Le 8 mars, Journée internationale des droits des femmes, est l'occasion de rappeler les avancées mais aussi les défis persistants en matière d'égalité des sexes. En Suisse, cette journée revêt une importance particulière, tant le pays est marqué par une longue histoire d’exclusion des femmes des sphères du pouvoir.
Depuis les années 1950, la proportion des femmes au pouvoir en Suisse a progressé, notamment dans l’administration publique, où elles occupent des postes clés comme chancelières ou secrétaires générales. Leur représentation demeure néanmoins encore fortement limitée dans la sphère économique, comme le montre le graphique établi par l'Observatoire des élites suisses de l'Université de Lausanne.
Une ascension encore élitiste
Dans ses études, l’OBELIS, qui célèbre cette année ses 10 ans, révèle en outre que les rares femmes accédant à des positions dirigeantes sont majoritairement issues de milieux privilégiés. Ces observations mettent en lumière les mécanismes structurels à l'œuvre : le genre continue de façonner profondément les opportunités professionnelles en Suisse et les femmes issues de milieux favorisés disposent de davantage de ressources pour surmonter ces inégalités.
L’exclusion politique, un frein à d’autres dispositions juridiques
Avant les années 1970, le cadre juridique suisse s'est développé dans un contexte d'exclusion politique des femmes, sans que ces dernières aient un réel pouvoir de décision. « La nécessité pour les mouvements féministes de consacrer leurs ressources et leur énergie principalement à la conquête du suffrage a considérablement ralenti l'évolution d'autres dispositions législatives concernant l'égalité des genres », souligne la chercheuse Stéphanie Ginalski, membre de l’OBELIS. Cela a renforcé les obstacles pour les femmes sur le marché du travail, l’offre de garde institutionnelle des enfants étant particulièrement sous-développée.
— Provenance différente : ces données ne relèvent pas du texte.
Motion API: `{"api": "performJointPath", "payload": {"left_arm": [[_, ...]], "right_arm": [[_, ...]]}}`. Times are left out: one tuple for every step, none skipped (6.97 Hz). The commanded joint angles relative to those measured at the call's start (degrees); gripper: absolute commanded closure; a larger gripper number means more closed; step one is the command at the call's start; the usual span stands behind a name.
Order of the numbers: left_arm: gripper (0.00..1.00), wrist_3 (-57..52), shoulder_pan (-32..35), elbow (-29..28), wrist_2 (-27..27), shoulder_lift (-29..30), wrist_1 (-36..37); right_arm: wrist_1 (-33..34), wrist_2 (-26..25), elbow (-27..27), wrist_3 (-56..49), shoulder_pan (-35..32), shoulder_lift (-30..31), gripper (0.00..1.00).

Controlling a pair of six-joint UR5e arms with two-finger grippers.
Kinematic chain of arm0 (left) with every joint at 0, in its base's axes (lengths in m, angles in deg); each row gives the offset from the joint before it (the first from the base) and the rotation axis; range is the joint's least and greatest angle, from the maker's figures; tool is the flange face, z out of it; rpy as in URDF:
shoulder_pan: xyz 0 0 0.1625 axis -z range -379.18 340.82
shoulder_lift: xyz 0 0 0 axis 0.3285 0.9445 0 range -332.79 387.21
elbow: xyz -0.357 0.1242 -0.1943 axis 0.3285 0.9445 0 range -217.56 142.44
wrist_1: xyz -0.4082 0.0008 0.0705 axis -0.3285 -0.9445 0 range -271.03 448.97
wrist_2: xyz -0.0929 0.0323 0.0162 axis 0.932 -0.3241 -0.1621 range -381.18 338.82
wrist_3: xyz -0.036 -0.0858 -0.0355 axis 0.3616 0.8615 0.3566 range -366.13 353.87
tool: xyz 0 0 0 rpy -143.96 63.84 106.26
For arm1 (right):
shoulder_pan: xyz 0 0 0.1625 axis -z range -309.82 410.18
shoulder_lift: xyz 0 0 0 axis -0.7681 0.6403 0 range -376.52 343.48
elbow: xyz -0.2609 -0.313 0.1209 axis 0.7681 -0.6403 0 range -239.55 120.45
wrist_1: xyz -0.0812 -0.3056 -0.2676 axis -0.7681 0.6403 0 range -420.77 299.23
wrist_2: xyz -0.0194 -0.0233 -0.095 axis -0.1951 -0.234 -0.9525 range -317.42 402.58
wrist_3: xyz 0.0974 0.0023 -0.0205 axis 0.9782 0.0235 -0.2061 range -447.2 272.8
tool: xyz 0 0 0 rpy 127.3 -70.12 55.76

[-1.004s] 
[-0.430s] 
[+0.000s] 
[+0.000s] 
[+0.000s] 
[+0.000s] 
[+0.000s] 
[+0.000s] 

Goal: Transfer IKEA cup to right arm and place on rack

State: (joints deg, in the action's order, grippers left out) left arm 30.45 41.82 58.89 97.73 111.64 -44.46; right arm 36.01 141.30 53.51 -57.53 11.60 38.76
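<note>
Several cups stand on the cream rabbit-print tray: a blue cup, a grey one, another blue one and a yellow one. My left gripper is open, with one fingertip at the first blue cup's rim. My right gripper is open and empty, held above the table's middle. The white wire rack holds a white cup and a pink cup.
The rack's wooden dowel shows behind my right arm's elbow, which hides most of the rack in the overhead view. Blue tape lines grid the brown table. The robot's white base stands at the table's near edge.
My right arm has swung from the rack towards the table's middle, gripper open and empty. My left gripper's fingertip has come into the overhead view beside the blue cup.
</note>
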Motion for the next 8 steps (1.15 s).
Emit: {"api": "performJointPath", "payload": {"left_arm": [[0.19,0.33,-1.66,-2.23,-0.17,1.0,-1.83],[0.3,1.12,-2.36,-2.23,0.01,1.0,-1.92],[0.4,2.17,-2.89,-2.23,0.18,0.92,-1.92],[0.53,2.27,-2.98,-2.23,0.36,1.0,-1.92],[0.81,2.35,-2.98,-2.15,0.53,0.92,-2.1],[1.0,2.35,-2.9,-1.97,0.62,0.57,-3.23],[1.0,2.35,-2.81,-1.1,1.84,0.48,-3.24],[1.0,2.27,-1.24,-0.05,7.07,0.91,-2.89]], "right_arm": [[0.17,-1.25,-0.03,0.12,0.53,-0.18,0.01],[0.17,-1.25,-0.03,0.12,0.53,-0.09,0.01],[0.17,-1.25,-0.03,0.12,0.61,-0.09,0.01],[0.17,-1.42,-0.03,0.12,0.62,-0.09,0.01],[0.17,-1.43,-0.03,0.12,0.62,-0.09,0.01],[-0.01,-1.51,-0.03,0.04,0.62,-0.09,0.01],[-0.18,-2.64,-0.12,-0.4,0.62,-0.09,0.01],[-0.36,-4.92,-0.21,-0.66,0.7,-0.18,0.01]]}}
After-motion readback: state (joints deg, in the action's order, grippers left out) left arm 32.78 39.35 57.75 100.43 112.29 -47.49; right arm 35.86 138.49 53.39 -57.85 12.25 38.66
Par exemple, le congé maternité n'a été introduit qu'en 2005, après des débats qui se sont étendus sur une période de dix ans. Il a fallu attendre 2021 pour que les pères exerçant une activité lucrative aient également droit à un congé paternité, limité à deux semaines seulement. En Suisse, les femmes restent toujours considérées comme principales responsables du soin des enfants. Les interruptions de carrière et la diminution fréquente du taux de travail des mères sont un frein très important dans leur progression professionnelle. Ces différents éléments permettent de mieux comprendre pourquoi l’on trouve si peu de femmes « cheffes » en Suisse.
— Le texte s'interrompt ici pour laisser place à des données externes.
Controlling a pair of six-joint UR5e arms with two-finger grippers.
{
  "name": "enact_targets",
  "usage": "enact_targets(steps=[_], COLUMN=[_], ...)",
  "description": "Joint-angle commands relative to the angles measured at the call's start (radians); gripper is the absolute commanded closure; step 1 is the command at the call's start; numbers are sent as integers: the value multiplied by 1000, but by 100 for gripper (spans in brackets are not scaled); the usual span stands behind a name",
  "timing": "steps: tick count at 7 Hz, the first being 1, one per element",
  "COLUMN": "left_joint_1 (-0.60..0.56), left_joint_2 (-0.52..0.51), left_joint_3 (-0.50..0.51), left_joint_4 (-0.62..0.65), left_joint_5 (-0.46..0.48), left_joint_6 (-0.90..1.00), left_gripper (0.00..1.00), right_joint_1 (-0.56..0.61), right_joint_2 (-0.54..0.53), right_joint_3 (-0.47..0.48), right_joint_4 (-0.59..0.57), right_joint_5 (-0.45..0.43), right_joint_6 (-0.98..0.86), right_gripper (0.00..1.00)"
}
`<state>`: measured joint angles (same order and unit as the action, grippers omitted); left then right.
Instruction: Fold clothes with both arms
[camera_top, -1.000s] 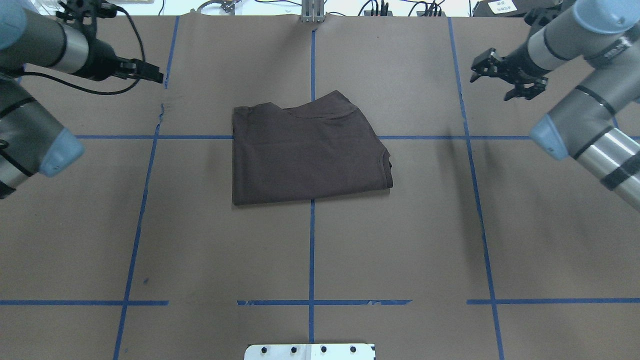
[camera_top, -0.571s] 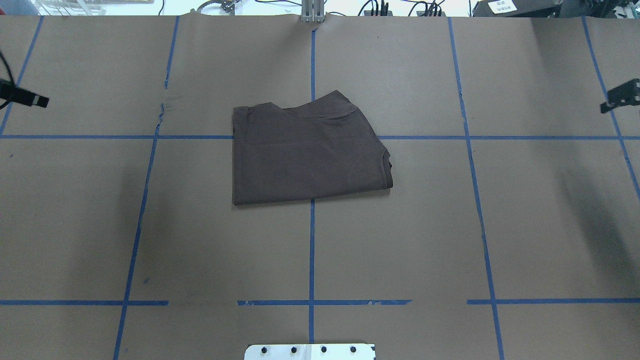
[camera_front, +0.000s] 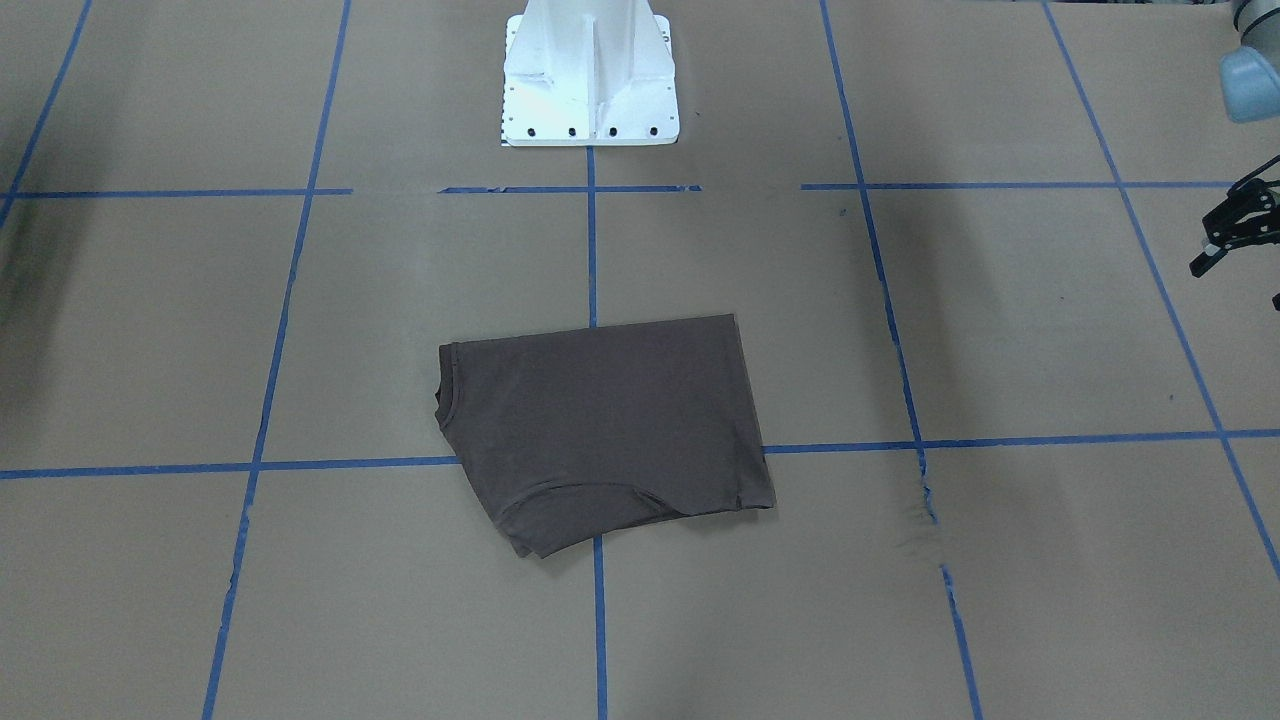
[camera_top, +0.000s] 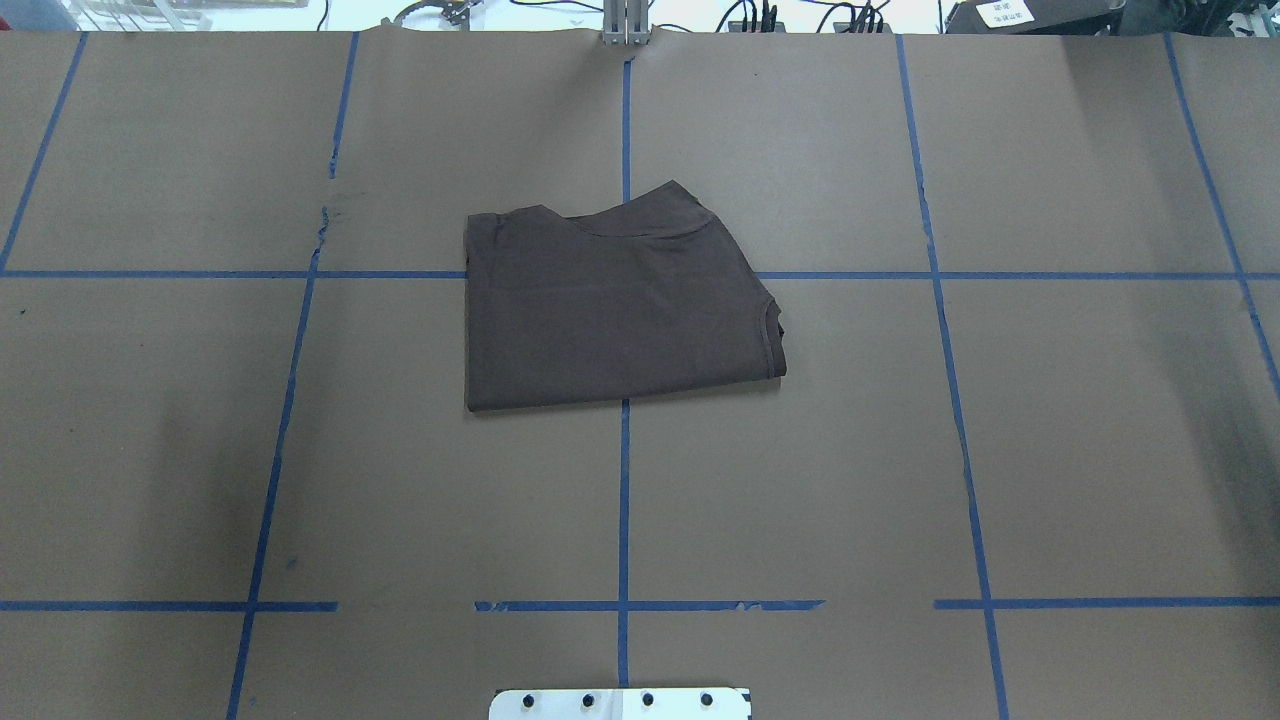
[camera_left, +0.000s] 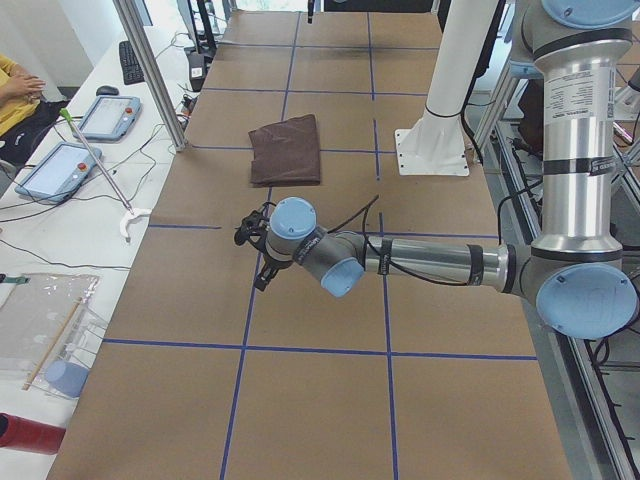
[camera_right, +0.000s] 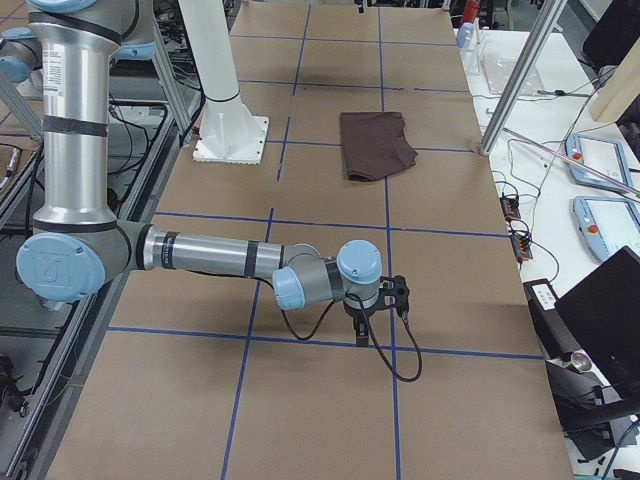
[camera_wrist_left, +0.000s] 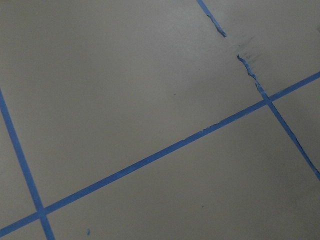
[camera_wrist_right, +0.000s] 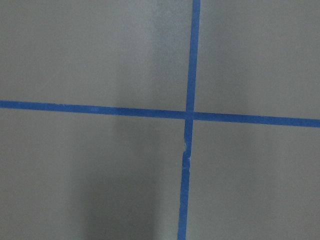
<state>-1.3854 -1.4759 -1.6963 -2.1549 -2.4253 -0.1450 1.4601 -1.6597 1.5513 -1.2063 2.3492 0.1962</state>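
The dark brown T-shirt lies folded into a rough rectangle at the middle of the brown table; it also shows in the front view. Its collar and sleeve edge face the far side. Neither arm touches it. My left gripper shows only partly at the front view's right edge, far from the shirt, and I cannot tell whether it is open. It also shows low over the table in the left view. My right gripper shows only in the right view, low over the table's end; I cannot tell its state.
The white pedestal base stands at the robot's side of the table. Blue tape lines grid the paper cover, with a torn patch. Tablets and cables lie on the side bench. A metal post stands at the far edge.
Both arms have swung outward and left the overhead view. The folded shirt has not moved.
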Motion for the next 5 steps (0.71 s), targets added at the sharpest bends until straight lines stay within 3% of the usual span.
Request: enact_targets(steps=[1, 3, 4, 5], left_joint_1=[-42, -52, -108, -154], left_joint_2=[-1, -14, -1, 2], left_joint_3=[13, -121, -137, -173], left_joint_4=[166, 493, 519, 603], left_joint_5=[5, 9, 17, 17], left_joint_6=[82, 90, 214, 260], left_gripper=[0, 0, 0, 0], right_joint_1=[25, 75, 130, 149], right_joint_2=[-28, 9, 81, 93], right_joint_3=[-4, 10, 16, 62], right_joint_4=[-13, -279, -432, -506], right_joint_5=[10, 22, 16, 16], right_joint_6=[-43, -256, -344, -380], right_gripper=[0, 0, 0, 0])
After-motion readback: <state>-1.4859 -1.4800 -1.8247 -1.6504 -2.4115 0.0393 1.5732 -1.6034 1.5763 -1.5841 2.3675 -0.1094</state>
Les femmes dans l’élite économique suisse
Bien que les femmes ne constituent qu’environ 22% des élites économiques suisses en 2020, leur présence a connu une forte hausse depuis les années 1950 où elles étaient encore exclues de cette sphère du pouvoir. De plus en plus de femmes réalisent des études supérieures et ont par conséquent accès aux postes à responsabilité. « Mais le progrès résulte aussi d'une nouvelle approche concernant l'accession des femmes aux postes de direction dans l'entreprise », explique Stéphanie Ginalski. « Les élites économiques ont commencé à adopter certaines idées féministes dans un contexte de pénurie de main-d’œuvre qualifiée. Intégrer quelques femmes à des postes de direction leur a permis de répondre aux critiques des mouvements féministes des années 1970 qui dénonçaient les inégalités du système économique et la domination masculine », précise la chercheuse. Désormais, presque toutes les grandes entreprises ont au moins une femme dans leur conseil d'administration, mais les femmes ne représentent encore que 21,8% des membres de ces conseils.
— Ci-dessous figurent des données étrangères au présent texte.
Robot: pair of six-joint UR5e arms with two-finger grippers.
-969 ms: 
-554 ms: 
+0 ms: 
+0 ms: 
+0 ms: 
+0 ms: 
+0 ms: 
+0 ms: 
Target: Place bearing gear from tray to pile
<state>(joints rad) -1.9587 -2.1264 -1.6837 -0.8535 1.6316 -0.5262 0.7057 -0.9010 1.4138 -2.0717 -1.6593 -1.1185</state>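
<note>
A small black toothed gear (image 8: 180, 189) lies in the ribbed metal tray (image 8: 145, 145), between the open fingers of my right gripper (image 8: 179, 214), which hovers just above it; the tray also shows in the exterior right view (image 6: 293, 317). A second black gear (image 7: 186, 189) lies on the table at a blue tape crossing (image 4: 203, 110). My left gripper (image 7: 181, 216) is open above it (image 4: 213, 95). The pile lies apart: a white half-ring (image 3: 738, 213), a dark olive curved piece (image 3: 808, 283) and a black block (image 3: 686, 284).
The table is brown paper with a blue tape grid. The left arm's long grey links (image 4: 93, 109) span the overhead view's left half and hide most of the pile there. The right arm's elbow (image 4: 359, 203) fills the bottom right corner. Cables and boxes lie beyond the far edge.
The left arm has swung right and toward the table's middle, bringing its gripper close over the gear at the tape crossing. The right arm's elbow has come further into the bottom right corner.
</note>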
Le rôle des unions matrimoniales
Finalement, si les femmes sont moins présentes que les hommes dans les postes de pouvoir économique, elles jouent toutefois un rôle fondamental dans la sphère privée de la reproduction des classes supérieures. La recherche Sinergia, dirigée par André Mach, sur les élites au pouvoir dans les grandes villes suisses a démontré le rôle des unions matrimoniales dans la transmission des richesses. Elle a également montré que ces unions contribuaient au maintien du statut symbolique de certaines familles, qui ont concentré et conservé un pouvoir local tout au long du XXème siècle. Au sein des élites également, le travail domestique et relationnel des femmes reste invisibilisé mais contribue bien à la re/production des inégalités.
L’OBELIS continue de s’interroger sur les voix qui se font entendre dans l'espace public, en politique et dans les autres sphères du pouvoir. Il doit examiner pourquoi certaines voix s’imposent davantage, tandis que d'autres sont réduites au silence.